Ce titre peut – et veut – choquer : car, comment faire pire ? Pensez à Hitler, Staline, Pol Pot … ou même à d’autres crimes de masse contemporains, cela ne manque pas. On peut toujours faire pire – ou plutôt, toute comparaison est vaine dans ce domaine. Quelle comptabilité macabre pourrait faire sens ?
(Certains penseront, comme d’ailleurs la plupart des gouvernants de grandes puissances, que Daesch est plus à craindre. Il est vrai que si le nombre de morts qui lui est imputable n’arrive pas à la cheville des massacres commis par le dictateur syrien, Daesch peut sembler plus dangereux parce qu’il est en mesure de gagner des adeptes – et aussi, c’est moins avouable, parce que certains de ses crimes nous visent, nous.)
Mais je veux parler de tout autre chose. Ce que nous avons le plus à craindre, et ce sur toute la planète, c’est la dictature de la finance mondiale. Elle est beaucoup, beaucoup plus puissante qu’aucun tyran ne l’a jamais été. Elle est beaucoup plus meurtrière aussi.
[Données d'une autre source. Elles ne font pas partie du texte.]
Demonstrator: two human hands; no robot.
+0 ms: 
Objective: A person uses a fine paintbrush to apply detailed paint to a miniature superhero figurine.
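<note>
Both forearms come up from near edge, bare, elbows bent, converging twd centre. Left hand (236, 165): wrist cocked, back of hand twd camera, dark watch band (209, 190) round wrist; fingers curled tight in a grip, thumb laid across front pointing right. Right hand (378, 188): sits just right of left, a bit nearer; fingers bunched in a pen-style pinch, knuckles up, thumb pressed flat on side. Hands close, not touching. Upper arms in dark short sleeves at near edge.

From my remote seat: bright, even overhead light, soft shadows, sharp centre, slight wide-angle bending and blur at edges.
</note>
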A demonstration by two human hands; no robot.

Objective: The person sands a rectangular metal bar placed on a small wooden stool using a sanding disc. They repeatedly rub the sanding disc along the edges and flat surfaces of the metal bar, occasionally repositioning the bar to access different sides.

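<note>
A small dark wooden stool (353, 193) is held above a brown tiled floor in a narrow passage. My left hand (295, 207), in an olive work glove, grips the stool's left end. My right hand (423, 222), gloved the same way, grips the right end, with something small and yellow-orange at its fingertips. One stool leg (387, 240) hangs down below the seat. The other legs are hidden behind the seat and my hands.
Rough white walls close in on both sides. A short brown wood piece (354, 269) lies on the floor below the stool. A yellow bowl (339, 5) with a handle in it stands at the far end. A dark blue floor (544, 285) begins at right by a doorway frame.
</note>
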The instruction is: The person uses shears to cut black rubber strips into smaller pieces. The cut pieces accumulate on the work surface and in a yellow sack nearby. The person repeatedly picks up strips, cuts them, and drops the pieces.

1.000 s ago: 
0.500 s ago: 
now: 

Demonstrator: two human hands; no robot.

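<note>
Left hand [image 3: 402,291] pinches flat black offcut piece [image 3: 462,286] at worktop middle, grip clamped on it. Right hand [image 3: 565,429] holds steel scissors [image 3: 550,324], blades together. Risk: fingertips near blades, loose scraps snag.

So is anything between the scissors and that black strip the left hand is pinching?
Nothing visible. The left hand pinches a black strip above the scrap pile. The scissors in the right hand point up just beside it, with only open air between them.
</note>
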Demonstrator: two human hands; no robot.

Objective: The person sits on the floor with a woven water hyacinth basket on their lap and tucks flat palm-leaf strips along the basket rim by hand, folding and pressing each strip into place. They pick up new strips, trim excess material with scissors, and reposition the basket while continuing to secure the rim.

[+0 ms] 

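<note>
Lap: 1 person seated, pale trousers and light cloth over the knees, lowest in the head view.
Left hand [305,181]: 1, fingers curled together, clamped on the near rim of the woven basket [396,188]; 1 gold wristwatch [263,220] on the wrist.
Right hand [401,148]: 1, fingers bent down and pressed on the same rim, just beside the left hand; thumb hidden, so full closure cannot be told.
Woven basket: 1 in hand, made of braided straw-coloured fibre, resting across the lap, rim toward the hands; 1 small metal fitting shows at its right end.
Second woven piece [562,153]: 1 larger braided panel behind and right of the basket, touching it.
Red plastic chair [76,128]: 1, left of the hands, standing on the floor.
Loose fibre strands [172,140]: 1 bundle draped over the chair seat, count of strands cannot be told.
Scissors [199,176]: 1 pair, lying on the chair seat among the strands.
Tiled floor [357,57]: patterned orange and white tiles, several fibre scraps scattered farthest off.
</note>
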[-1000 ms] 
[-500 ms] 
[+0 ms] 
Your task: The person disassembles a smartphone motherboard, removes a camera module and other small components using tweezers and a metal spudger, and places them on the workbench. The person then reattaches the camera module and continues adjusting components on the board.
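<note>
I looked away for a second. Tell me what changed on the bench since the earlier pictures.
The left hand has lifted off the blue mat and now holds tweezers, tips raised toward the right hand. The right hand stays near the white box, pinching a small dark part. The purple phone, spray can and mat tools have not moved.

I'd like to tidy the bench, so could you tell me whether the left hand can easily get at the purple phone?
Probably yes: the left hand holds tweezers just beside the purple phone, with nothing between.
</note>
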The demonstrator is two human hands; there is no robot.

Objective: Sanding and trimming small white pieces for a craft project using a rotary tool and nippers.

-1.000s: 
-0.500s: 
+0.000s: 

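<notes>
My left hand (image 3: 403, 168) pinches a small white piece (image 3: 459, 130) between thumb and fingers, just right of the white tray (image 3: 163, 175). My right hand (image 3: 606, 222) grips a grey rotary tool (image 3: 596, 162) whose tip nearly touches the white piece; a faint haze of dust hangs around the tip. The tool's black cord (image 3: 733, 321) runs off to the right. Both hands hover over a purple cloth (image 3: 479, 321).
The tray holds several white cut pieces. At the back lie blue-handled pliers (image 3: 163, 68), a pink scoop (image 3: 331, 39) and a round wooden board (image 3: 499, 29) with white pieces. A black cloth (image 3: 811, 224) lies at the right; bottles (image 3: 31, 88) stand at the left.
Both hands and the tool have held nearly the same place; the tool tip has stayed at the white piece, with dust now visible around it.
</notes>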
Seulement ses dégâts sont moins spectaculaires.
Les méfaits de la finance sont innombrables. Les manœuvres du capital détruisent des entreprises et des emplois par centaines de milliers, ce n’est un secret pour personne. La poursuite effrénée du profit à court terme pollue l’air, l’eau, tout le vivant. Nous mangeons des pesticides, sommes infiltrés par les perturbateurs endocriniens. Les terres deviennent stériles, les métaux lourds envahissent tout. Les déchets plastiques, qui forment un continent dans le Pacifique, sont également ingérés, y compris en particules microscopiques, par toutes les créatures marines – et par nous, au bout de la chaîne alimentaire. Nos déchets contenant du métal sont envoyés dans les pays les plus pauvres pour y être démantelés et récupérés, empoisonnant au passage les habitants prêts à tout pour manger. Le vivant est confisqué par des brevets. Le commerce des armes se porte bien, merci, et s’il faut fomenter des conflits pour écouler la marchandise, c’est un jeu d’enfant. Le trafic d’organes, le trafic d’êtres humains, la drogue, tout cela répond à la même logique et il n’y a désormais plus de frontières – ou elle est très poreuse – entre les activités légales et les autres. L’énumération des dégâts du capitalisme financier mondialisé serait sans fin. Et tout ne fait que s’aggraver.
Pourtant, bien que tout cela soit connu, et que tout le monde s’accorde à reconnaître que le pouvoir de la finance est devenu trop grand, on s’en accommode. Pourquoi ?
En ces temps de campagne électorale, essayant de promouvoir le projet de la France Insoumise porté par Mélenchon, j’ai été saisie par les réactions de nombre de mes interlocuteurs. Réduire le pouvoir de la finance ? Cela leur paraît tout simplement impossible. Et c’est là que ça devient encore plus effrayant. Une dictature dont la force fait que, même lorsqu’on la critique, on n’est plus capable d’imaginer la combattre, on n’ose plus tenter de se choisir un avenir, c’est la victoire suprême. La servitude volontaire, au bout du compte. Et ceux-là vont voter Macron. Pour que rien ne change, pour que tout empire.
J’espère très fort la victoire électorale de Mélenchon. Ce billet est un appel de détresse ou un cri d’espoir.